In an open letter, Alex Sohal, Honorary Clinical Senior Lecturer at Queen Mary University of London, supported by 140 east London general practitioners and health care professionals, wrote to the Chief Medical Officer of the UK to include runny nose and cold in Covid-19 test criteria.
“It is vital to now change the UK Covid-19 case definition and test criteria to include coryza and cold, making them consistent with the World Health Organisation (WHO),” Sohal wrote.
“Tell the public, especially those who have to go out to work and their employers, that even those with mild symptoms (not only a cough, high temperature, and a loss of smell or taste) should not go out, prioritising the first five days of self-isolation when they are most likely to be infectious,” she added.
But, as per Indian health experts, the scenario may be different in India.
“This letter does not reflect the current Indian scenario of Covid-19 as it was done in the UK where extremely infectious UK strain is causing an increased number of cases daily,” Jyoti Mutta, Senior Consultant, Microbiology, Sri Balaji Action Medical Institute, told IANS.
“But we still need to watch our symptoms carefully. In case you experience or develop any flu like symptoms associated with Covid-19, it is best to get tested immediately and self-isolate,” Mutta added.
According to Shiba Kalyan Biswal, Consultant, Pulmonary and Sleep Medicine, Narayana Hospital, Gurugram, common cold, running nose and sore throat etc are very common in this current weather.
“Although the possibility of Covid-19 cannot be denied as per the symptoms, but as far as the common cold, running nose, sore throat etc are concerned, these are overlapping symptoms which may be the signs of any major disease or just a minor infection,” Biswal said.
In the letter, published by The British Medical Journal, Sohal wrote that as general practitioners, they review patients with mild symptoms — for example, a runny or blocked nose, sore throat, hoarseness, myalgia, fatigue, and headache — who subsequently turn out to be Covid-19 positive.
“These symptoms are often inadvertently picked up while dealing with patients’ other more pressing health issues. These patients have frequently not even considered that they may have Covid-19 and have not self-isolated in the crucial early days when they were most infectious,” Sohal said.
“The national publicity campaign focuses on cough, high temperature, and loss of smell or taste as symptoms to be aware of — only patients with these symptoms are able to access a Covid-19 test online through the NHS (National Health Service) test booking site. General practitioners have to advise patients to be dishonest to get a Covid-19 test,” she added.

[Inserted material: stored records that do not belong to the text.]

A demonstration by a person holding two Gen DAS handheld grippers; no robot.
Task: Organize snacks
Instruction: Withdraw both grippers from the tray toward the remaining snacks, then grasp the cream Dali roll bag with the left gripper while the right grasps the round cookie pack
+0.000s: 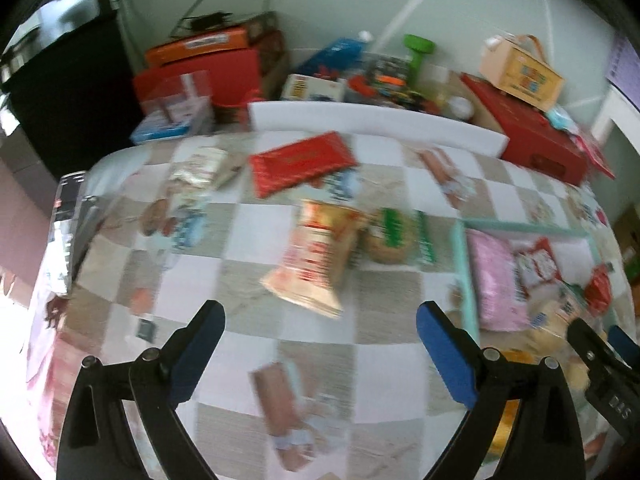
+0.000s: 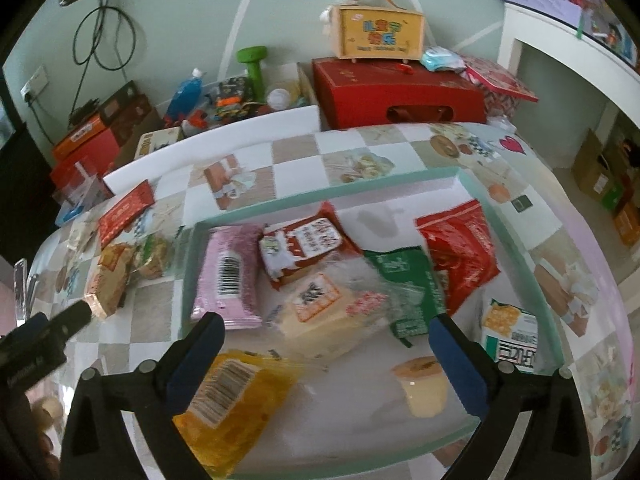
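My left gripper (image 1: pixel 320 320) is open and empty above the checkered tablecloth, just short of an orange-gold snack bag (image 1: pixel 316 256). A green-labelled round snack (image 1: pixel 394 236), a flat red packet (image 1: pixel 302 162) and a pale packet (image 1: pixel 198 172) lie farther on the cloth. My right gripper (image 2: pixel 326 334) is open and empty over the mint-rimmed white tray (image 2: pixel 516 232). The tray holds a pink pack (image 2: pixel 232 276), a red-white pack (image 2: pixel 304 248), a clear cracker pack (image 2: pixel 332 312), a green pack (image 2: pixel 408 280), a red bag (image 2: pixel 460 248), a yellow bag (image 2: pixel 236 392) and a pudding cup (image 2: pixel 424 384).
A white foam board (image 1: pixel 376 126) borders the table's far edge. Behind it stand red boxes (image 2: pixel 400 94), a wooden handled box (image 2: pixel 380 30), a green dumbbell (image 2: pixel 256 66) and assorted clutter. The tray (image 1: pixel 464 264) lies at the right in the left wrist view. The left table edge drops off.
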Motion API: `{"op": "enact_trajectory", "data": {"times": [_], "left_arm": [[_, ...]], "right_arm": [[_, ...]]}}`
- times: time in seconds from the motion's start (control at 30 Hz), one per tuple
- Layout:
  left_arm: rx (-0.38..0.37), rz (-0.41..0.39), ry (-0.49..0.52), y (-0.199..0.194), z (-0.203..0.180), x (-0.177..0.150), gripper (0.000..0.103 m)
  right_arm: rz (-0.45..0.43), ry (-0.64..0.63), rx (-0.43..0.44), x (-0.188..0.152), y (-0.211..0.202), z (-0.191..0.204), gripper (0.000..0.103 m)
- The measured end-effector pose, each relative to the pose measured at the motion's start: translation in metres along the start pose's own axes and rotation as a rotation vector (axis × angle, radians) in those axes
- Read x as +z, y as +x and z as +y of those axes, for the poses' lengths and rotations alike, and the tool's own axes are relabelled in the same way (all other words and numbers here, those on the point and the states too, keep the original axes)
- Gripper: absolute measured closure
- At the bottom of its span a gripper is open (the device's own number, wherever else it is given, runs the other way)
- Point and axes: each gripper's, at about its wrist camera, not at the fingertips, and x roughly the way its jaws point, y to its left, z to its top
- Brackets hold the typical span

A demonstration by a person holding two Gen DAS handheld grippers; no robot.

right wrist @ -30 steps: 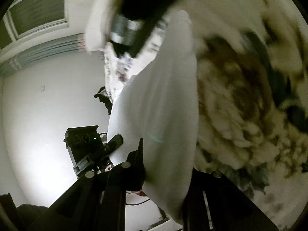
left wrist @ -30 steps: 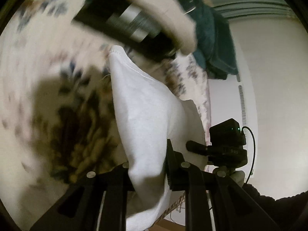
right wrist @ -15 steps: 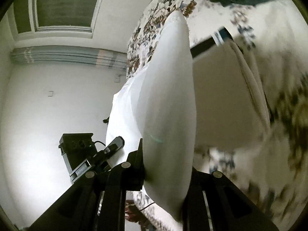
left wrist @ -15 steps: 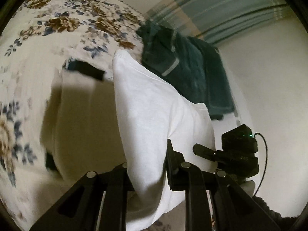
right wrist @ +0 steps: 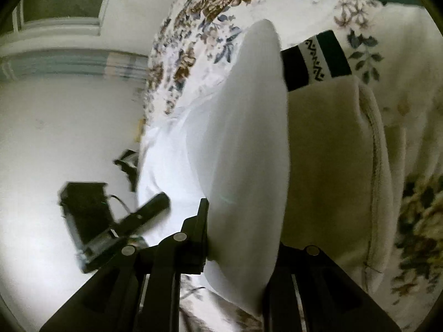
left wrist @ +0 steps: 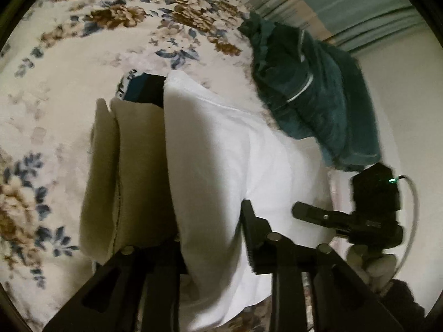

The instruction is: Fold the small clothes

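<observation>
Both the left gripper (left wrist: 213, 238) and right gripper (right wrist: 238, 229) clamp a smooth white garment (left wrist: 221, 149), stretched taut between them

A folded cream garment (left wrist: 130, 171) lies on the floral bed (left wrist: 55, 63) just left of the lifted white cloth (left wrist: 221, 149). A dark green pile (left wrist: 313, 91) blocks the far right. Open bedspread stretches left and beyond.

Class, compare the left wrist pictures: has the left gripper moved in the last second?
Yes. The left gripper, jaws shut on the white garment, has swung: the floral bedspread now shows sharply with the teal clothes lower and more central.
</observation>
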Motion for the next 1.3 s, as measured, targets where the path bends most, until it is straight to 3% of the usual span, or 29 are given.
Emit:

Sohal also highlighted that the WHO’s case definition of Covid includes other symptoms such as coryza, sore throat, vomiting, and diarrhoea, while NHS guidance states that patients should keep self-isolating for more than ten days if they have a runny nose or sneezing.
In India, the total active caseload for Covid-19 in the country dropped to 1.55 lakh on Thursday. India’s present active cases now consist of just 1.44 per cent of the total positive cases.